In addition, because these new rules provide additional guidance to carriers,
there should be greater compliance and fewer violations and penalties.
The public benefit anticipated will include the ability of the parties
to clearly recognize and understand the entitlement process for supplemental
income benefits and thereby reduce the number of disputes. The new rules will
also provide more consistency and predictability in the resolution of disputes
related to supplemental income benefits. This clarification may result in
disputes being resolved in a more expeditious fashion by providing guidance
regarding what must be done to establish entitlement to supplemental income
benefits. The clarification of the entitlement and process requirements, combined
with the potential reduction in the number of proceedings, will have a positive
impact on the overall administration of the workers' compensation system.
The injured employee will benefit from the new rules by their guidance regarding
what is considered a good faith effort and what might be considered in making
the determination of entitlement in the event of a dispute on supplemental
income benefits.
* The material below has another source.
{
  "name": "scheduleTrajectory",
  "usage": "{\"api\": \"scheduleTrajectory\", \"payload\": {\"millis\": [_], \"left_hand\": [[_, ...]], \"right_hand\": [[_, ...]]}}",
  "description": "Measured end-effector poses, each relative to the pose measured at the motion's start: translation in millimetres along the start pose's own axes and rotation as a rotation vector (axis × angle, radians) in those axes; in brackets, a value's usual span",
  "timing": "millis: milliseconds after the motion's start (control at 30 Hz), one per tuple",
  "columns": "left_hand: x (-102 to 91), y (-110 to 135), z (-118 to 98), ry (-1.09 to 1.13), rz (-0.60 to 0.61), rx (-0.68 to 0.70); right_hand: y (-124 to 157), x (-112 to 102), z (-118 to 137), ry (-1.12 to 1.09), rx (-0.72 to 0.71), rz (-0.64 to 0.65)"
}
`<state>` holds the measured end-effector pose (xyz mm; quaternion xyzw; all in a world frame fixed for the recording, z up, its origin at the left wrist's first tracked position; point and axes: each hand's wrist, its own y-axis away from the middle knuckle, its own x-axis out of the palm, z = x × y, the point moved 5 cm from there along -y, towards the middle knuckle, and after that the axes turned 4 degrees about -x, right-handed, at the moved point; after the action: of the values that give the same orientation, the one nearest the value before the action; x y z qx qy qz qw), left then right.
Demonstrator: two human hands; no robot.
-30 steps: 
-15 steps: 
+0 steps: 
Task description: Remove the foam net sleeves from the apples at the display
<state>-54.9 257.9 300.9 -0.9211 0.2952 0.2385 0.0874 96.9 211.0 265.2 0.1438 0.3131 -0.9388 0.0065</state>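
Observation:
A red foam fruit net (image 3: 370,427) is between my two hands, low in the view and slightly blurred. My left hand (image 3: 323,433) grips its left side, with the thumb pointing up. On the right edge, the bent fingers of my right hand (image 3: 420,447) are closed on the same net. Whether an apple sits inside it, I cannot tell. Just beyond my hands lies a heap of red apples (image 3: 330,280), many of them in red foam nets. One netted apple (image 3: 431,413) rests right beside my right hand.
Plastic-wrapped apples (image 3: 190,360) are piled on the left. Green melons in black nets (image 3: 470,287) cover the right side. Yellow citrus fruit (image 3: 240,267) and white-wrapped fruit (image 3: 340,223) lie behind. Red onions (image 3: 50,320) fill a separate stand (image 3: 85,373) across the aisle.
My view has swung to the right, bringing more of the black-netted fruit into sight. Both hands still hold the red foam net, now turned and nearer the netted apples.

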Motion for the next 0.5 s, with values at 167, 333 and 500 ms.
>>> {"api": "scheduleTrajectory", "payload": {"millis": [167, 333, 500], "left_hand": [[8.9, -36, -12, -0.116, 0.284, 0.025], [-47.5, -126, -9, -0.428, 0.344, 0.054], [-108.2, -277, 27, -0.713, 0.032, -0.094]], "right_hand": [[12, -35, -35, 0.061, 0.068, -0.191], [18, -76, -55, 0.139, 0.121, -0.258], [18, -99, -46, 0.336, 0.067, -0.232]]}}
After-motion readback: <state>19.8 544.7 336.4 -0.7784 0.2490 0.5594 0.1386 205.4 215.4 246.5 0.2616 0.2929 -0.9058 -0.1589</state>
This type of information will allow the injured employee
to perform the appropriate actions in making a good faith effort to obtain
employment which may expedite the supplemental income benefit process and
ensure that income benefits are paid promptly when they are due. The definition
of a good faith effort may allow a limited number of injured employees to
receive supplemental income benefits that previously would not have been entitled
to these benefits. For example, injured employees who are participating in
vocational rehabilitation training with the Texas Rehabilitation Commission
will have an easier standard for qualifying for supplemental income benefits.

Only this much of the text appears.